A Mississippi businessman who transformed the state's political landscape by building the modern Republican Party from the ground up.
Clarke Reed was a cotton and soybean farmer from the Mississippi Delta who became the state's most consequential political architect. In the 1960s, when the Democratic Party held a near-monopoly on Southern politics, Reed saw an opening. As state GOP chairman for a decade, he methodically built a viable Republican organization, focusing on economic conservatism to attract white voters amid the turbulent civil rights era. His work laid the essential groundwork for the South's seismic political realignment. While his legacy is complex, intertwined with the racial politics of the period, his strategic vision fundamentally reshaped Mississippi's political identity for generations.
1928–1945
Born between the Depression and the end of WWII. Too young to fight, old enough to remember. They became the conformist middle managers of the 1950s — and the civil rights leaders who quietly dismantled Jim Crow.

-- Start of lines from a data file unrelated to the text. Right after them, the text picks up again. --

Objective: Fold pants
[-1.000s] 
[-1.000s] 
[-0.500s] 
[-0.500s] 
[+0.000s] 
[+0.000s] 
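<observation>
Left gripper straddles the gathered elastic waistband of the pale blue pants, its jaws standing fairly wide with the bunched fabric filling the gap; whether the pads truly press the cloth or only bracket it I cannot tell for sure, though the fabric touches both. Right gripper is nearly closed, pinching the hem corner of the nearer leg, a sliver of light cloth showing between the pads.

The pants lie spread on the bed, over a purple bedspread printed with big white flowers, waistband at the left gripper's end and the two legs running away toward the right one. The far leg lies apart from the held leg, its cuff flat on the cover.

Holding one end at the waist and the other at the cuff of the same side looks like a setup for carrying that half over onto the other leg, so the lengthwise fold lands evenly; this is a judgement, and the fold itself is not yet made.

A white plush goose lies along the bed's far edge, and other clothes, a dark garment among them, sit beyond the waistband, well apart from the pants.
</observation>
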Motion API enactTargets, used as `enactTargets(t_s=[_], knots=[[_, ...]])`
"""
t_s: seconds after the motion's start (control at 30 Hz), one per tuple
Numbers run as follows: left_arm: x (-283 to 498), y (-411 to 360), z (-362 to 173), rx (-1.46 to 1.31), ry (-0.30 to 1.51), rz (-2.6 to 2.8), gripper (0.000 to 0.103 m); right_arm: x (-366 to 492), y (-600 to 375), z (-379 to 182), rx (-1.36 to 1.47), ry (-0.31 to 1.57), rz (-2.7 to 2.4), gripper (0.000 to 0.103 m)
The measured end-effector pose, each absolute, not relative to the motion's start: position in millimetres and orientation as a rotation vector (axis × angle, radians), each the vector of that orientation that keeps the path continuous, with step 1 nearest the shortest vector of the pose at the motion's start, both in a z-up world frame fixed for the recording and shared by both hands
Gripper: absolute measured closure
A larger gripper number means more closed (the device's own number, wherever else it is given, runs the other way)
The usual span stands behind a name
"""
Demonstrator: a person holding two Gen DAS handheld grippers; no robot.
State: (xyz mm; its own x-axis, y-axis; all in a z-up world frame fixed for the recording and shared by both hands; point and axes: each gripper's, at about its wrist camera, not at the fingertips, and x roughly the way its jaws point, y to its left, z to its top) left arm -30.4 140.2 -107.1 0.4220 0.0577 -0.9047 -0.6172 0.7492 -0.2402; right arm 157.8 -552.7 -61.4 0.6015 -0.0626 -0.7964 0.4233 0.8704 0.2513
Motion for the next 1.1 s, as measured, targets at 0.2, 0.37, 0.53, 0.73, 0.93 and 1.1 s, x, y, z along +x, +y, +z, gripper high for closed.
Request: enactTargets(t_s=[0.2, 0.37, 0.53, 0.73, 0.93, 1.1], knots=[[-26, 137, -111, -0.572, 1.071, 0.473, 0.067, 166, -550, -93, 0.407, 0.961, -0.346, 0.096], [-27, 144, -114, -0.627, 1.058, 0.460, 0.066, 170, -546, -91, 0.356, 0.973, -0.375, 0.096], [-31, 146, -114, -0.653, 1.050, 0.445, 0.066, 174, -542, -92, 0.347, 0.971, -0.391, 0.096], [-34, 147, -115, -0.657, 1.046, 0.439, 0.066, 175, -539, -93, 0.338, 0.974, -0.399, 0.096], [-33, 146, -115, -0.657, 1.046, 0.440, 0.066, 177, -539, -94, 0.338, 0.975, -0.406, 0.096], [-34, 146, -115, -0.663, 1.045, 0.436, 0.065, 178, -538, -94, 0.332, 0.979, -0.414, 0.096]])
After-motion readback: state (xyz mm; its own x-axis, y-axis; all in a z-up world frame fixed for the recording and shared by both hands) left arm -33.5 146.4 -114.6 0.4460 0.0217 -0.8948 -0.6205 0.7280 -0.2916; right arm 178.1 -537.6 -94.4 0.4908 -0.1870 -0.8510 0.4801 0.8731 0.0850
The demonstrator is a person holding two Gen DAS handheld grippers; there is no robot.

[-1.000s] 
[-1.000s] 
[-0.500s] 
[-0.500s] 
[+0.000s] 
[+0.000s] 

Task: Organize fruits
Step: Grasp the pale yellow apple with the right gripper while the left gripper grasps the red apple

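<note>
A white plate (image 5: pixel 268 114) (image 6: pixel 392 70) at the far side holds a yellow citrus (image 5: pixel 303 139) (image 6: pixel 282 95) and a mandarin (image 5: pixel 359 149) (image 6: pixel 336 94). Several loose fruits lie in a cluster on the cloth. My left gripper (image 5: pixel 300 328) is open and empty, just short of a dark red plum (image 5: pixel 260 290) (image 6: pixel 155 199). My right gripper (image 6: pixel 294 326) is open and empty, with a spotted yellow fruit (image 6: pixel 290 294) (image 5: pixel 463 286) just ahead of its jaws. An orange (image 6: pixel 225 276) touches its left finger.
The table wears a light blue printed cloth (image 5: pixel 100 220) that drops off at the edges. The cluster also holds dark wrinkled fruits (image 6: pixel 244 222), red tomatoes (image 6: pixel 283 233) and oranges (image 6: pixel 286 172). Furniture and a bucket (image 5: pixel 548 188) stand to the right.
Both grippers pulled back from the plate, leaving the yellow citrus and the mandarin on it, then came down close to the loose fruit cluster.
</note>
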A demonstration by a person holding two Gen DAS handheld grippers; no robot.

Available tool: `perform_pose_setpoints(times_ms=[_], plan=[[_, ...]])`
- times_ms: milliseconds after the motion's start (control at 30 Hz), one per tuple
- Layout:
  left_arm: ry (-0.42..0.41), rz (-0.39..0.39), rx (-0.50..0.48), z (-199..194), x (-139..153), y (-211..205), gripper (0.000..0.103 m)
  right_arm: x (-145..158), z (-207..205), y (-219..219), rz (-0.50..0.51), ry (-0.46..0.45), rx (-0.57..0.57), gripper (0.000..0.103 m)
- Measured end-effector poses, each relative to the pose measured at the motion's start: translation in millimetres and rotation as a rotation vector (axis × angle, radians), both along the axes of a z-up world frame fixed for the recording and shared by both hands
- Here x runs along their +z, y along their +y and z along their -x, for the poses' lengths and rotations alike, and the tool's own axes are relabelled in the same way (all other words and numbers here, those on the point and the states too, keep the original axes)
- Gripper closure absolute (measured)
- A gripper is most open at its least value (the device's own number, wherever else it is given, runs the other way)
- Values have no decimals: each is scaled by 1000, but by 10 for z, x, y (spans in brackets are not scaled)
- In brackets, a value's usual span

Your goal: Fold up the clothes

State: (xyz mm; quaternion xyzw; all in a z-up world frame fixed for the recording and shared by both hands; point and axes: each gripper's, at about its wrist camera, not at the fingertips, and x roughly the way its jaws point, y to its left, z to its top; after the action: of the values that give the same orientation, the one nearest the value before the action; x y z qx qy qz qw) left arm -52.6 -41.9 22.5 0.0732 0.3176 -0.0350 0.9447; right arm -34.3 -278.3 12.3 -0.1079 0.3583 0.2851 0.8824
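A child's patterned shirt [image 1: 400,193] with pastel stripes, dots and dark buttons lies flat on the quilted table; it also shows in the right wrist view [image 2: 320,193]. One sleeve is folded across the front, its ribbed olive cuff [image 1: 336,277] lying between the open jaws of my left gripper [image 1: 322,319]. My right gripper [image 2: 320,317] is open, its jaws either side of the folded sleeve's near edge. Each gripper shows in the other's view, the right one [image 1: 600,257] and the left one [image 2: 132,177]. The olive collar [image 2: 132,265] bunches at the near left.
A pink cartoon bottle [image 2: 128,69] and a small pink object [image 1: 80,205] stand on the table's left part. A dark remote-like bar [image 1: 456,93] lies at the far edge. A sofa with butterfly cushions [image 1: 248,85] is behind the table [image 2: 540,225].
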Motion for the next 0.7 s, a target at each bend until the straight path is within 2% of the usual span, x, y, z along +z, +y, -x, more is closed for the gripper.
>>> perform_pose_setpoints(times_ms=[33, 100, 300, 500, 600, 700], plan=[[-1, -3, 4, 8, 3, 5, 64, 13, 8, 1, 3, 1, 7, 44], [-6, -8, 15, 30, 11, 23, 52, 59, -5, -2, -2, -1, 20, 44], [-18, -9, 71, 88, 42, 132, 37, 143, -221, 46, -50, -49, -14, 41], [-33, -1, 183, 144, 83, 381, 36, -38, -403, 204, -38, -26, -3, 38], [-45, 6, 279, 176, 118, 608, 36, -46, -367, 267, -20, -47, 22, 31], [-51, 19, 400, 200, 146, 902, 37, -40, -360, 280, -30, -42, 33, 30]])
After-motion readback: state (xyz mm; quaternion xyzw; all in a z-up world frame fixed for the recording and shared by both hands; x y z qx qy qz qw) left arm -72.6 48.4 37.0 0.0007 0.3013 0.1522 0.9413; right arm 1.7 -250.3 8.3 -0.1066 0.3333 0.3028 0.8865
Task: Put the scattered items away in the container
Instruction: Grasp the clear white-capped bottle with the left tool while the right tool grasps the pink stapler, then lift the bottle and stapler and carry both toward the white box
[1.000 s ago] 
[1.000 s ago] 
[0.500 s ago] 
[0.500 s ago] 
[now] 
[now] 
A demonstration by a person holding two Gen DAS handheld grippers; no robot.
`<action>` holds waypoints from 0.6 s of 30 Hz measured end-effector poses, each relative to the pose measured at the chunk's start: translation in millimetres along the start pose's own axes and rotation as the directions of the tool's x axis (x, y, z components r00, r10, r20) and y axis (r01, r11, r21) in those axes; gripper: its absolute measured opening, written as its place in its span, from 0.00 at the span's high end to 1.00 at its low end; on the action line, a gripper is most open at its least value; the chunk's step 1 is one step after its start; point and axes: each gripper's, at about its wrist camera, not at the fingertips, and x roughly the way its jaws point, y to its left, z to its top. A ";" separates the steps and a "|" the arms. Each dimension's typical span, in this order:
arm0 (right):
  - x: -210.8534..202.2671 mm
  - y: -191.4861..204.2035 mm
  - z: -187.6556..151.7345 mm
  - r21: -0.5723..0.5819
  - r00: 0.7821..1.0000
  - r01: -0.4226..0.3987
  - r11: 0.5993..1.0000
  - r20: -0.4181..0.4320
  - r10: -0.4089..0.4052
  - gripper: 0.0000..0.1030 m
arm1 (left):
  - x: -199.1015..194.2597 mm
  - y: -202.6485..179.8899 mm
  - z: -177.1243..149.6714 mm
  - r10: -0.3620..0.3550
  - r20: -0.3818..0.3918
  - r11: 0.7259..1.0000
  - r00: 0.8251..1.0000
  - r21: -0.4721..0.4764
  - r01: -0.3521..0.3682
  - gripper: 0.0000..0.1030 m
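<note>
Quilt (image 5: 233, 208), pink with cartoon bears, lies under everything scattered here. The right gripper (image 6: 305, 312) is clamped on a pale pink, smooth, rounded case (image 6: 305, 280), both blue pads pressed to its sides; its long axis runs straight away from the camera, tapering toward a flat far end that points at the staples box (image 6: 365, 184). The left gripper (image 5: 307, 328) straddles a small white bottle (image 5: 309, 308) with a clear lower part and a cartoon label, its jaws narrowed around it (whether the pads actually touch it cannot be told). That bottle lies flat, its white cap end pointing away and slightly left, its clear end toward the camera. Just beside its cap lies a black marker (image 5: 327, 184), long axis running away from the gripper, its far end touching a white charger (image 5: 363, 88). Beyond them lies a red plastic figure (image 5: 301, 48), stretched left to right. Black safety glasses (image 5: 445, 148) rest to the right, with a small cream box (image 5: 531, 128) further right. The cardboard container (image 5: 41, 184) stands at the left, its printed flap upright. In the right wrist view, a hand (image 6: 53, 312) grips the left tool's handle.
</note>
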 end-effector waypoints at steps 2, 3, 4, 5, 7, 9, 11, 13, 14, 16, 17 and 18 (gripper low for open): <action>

Clarke was born in 1928, placing them squarely in The Silent Generation. The events that shaped this generation — world wars, depression, and rapid industrialization — shaped the world they entered and the choices available to them.
The biggest hits of 1928
#1 Movie
The Singing Fool
Best Picture
Wings
The world at every milestone
Alexander Fleming discovers penicillin; Mickey Mouse debuts
FDR's New Deal launches; Prohibition ends
Pearl Harbor attack brings the US into WWII
D-Day: Allied forces land at Normandy
United Nations holds its first General Assembly
NATO founded; Mao proclaims the People's Republic of China
NASA founded
Martin Luther King Jr. and Robert Kennedy assassinated
First test-tube baby born
Pan Am Flight 103 bombed over Lockerbie
Google founded; Clinton impeachment
Barack Obama elected first Black US president; financial crisis
AI reshapes industries; Paris Olympics
He was a successful agricultural businessman, running a large farming operation, before entering politics.
He earned a degree in economics from Vanderbilt University.
He was considered a potential candidate for U.S. Senate in 1978 but did not run.
His son, Clarke Reed Jr., also served as chairman of the Mississippi Republican Party.
“A party is built precinct by precinct, not in a day.”